A beer store (called The Beer Store!) with a nice selection Of Mexican and international craft beers (quite pricey, of course) recently opened here in Culiacan. But I am moving to Mexico City at the end of July, and I would be very interested in knowing about bars in the DF that have a similar good selection, bottled and on tap, and also about any stores that specialize in this market.

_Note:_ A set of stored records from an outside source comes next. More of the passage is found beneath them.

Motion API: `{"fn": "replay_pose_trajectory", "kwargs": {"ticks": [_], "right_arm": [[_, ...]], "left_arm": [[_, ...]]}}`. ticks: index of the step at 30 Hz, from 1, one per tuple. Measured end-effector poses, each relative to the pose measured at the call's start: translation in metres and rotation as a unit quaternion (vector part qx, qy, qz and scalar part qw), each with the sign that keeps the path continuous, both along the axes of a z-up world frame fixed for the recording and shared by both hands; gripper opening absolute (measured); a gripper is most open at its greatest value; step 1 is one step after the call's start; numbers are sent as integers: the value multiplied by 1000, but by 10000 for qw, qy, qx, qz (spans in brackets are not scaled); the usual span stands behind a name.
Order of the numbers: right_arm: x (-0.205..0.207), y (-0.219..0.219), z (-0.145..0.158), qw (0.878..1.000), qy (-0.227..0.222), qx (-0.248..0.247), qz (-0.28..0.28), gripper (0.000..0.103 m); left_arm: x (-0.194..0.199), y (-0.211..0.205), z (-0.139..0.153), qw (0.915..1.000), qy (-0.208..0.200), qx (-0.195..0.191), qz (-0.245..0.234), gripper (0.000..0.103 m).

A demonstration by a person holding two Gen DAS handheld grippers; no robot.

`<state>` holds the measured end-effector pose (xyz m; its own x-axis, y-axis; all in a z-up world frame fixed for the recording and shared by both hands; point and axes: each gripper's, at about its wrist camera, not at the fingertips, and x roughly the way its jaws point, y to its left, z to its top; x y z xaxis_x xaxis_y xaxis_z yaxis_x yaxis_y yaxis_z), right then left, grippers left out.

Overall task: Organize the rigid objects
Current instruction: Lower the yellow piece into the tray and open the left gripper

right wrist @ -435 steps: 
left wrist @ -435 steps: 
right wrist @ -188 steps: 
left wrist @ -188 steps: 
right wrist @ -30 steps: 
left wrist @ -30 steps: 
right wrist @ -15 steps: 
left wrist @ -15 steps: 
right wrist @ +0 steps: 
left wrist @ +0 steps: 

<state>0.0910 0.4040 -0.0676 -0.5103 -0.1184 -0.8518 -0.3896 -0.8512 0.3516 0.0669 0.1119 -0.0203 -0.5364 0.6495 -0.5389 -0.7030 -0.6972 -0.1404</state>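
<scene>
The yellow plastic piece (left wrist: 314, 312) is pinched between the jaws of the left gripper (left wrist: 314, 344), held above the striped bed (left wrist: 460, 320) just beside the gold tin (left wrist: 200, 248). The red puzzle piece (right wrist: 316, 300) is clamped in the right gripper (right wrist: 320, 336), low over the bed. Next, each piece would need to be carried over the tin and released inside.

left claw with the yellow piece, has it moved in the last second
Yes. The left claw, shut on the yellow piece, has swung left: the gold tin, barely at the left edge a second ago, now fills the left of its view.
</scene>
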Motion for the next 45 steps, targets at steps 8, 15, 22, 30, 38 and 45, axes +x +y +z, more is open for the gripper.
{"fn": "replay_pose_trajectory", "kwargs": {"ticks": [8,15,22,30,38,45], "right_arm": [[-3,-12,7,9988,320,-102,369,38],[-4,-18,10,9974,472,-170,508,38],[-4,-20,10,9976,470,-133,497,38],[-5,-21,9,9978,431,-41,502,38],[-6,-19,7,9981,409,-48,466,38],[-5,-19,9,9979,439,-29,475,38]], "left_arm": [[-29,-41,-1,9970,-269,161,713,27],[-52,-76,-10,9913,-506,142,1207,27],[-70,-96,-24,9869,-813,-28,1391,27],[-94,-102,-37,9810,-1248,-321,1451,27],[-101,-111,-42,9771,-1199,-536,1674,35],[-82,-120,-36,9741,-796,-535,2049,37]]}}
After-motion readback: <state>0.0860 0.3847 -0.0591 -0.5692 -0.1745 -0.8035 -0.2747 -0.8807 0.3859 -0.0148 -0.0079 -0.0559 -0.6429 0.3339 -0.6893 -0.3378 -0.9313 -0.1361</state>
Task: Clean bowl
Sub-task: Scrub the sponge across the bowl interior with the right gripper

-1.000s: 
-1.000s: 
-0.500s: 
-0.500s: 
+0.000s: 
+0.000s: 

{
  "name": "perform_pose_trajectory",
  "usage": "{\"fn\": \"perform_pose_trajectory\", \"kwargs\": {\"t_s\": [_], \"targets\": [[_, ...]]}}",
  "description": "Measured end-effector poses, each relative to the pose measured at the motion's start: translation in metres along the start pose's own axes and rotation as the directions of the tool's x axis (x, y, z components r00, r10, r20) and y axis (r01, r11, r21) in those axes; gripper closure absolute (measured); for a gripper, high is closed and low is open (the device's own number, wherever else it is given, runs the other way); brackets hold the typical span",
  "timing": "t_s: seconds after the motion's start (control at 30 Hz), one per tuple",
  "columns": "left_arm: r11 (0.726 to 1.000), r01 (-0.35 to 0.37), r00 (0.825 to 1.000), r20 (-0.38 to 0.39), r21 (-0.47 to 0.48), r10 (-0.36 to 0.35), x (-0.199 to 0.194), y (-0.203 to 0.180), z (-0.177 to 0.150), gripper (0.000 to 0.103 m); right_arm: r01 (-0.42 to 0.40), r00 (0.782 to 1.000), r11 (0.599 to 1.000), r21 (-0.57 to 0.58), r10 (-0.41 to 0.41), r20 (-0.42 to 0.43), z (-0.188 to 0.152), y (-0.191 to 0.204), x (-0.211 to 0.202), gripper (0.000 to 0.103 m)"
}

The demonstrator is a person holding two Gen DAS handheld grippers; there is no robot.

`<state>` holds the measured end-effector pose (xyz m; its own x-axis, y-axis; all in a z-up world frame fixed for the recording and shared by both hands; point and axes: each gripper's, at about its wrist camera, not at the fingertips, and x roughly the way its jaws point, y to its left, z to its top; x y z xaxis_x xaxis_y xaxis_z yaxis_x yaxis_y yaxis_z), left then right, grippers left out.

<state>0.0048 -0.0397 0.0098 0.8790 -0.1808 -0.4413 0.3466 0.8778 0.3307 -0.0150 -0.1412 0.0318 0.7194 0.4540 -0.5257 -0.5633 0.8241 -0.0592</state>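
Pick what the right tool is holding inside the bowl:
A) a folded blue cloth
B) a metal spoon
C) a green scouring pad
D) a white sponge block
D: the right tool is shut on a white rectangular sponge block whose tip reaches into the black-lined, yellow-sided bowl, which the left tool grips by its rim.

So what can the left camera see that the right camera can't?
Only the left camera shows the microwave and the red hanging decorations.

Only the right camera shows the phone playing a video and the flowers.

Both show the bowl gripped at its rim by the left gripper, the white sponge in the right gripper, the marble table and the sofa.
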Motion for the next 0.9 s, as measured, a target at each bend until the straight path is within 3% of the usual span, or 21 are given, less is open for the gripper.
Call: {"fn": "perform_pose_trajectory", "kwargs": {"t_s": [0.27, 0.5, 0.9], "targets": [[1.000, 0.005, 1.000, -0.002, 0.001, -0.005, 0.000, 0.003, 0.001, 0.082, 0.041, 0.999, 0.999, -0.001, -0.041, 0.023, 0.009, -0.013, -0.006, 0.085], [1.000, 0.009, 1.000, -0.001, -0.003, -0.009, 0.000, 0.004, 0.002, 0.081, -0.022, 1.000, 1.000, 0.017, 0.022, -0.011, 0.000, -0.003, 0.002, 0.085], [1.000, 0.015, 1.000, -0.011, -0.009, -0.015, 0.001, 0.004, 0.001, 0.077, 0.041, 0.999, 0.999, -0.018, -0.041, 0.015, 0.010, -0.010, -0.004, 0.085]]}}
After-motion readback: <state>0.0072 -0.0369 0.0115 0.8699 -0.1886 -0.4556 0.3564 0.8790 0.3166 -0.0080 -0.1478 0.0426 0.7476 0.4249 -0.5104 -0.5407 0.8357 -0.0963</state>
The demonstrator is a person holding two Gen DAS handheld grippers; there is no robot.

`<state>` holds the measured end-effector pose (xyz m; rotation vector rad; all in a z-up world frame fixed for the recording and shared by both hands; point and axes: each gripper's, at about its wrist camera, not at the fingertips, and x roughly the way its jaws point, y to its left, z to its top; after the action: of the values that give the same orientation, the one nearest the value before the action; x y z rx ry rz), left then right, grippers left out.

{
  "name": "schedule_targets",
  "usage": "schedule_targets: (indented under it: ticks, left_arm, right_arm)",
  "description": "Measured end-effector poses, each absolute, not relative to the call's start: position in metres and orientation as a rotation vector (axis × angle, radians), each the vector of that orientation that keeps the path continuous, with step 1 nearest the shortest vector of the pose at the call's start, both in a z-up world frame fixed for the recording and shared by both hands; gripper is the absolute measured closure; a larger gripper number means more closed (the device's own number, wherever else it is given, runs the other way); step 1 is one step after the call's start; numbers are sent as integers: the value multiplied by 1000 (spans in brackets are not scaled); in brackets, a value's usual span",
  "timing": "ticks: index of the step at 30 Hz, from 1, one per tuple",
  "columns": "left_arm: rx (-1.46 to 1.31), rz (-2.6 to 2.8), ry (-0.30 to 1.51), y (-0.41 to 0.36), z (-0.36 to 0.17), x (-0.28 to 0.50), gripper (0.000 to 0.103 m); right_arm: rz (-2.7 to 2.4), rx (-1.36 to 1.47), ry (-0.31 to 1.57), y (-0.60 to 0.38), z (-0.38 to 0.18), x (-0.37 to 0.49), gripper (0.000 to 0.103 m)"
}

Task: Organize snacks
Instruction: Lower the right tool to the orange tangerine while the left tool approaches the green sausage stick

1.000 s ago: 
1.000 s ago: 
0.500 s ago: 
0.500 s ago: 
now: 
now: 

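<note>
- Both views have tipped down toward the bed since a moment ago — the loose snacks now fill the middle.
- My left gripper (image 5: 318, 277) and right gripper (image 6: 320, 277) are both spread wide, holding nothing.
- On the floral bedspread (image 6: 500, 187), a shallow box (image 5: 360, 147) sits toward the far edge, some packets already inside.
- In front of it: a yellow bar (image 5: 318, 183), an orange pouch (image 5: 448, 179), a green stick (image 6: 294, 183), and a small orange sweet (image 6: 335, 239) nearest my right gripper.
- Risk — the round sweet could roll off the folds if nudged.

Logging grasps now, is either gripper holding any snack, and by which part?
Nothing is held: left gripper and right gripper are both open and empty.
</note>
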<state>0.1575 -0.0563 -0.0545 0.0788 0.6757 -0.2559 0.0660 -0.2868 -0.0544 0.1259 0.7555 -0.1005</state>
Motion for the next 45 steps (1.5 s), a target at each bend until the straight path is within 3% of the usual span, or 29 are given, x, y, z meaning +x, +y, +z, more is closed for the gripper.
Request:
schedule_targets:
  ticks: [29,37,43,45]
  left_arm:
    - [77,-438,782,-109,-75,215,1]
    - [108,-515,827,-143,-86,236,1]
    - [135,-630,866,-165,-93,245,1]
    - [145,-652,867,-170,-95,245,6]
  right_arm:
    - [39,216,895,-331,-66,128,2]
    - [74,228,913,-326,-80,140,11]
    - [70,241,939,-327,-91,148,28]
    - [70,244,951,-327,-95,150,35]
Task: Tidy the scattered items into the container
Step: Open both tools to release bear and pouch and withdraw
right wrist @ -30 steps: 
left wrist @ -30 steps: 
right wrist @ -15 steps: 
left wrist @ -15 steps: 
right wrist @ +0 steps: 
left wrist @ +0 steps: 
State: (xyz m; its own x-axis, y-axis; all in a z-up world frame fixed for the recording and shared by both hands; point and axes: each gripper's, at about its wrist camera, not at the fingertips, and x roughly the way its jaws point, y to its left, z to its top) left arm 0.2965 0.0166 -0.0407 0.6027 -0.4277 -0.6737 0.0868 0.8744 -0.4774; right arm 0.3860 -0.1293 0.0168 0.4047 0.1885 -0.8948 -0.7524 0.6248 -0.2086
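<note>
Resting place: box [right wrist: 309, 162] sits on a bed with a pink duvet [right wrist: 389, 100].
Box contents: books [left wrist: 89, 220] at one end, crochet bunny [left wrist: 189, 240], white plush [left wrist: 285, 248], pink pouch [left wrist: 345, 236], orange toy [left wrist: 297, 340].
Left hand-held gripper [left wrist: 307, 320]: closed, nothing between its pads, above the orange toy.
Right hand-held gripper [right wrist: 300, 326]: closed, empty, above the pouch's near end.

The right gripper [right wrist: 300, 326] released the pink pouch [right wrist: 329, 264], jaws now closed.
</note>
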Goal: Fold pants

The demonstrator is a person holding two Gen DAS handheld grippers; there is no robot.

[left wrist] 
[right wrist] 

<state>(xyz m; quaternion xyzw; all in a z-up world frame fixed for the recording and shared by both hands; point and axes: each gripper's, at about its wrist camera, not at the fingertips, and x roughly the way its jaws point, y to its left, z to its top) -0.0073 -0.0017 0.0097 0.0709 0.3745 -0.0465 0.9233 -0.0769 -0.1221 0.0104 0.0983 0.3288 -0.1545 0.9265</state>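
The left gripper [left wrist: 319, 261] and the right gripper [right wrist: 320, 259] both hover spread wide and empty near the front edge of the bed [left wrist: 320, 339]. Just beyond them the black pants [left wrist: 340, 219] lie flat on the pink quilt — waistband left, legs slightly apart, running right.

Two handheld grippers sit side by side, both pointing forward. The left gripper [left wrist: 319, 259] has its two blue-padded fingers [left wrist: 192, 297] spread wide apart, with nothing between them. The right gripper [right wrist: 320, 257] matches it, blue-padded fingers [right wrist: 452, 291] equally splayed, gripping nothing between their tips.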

One bottle that I picked up at the store here in Culiacan that really impressed me was Dos Palomas de la Marquesas Porter from Las Alicias Cerveceria Organica. I rate beer on a Poor-Fair-Good-Very Good-Excellent scale, and I could tell from the first sip that this was an Excellent.


----------



## FoxIslander (Jun 10, 2014)

There is a craft brewery in Zapopan....Cerveceria Minerva. if you look at their facebook page they list some interesting brews, including one aged in old tequila barrels 

https://www.facebook.com/CerveceriaMinerva


----------



## TundraGreen (Jul 15, 2010)

FoxIslander said:


> There is a craft brewery in Zapopan....Cerveceria Minerva. if you look at their facebook page they list some interesting brews, including one aged in old tequila barrels
> 
> https://www.facebook.com/CerveceriaMinerva


They make a nice stout. Minerva Stout seems similar to the stout brewed by the Sierra Nevada brewery in Calfornia. One of the restaurants here calls it "Minerva Scout" on the menu, or at least it did last time I was there.


----------



## PatrickMurtha (Feb 26, 2011)

FoxIslander said:


> There is a craft brewery in Zapopan....Cerveceria Minerva. if you look at their facebook page they list some interesting brews, including one aged in old tequila barrels
> 
> https://www.facebook.com/CerveceriaMinerva


I've had the Minerva Imperial Stout and Viena Oscura bottled. Both were decent.


----------



## TundraGreen (Jul 15, 2010)

PatrickMurtha said:


> I've had the Minerva Imperial Stout and Viena Oscura bottled. Both were decent.


I see they have a lot more beers than they used to. When they started it was just the Viena, Stout and Colonial. Now they seem to have a nine.

Cervecería Minerva


----------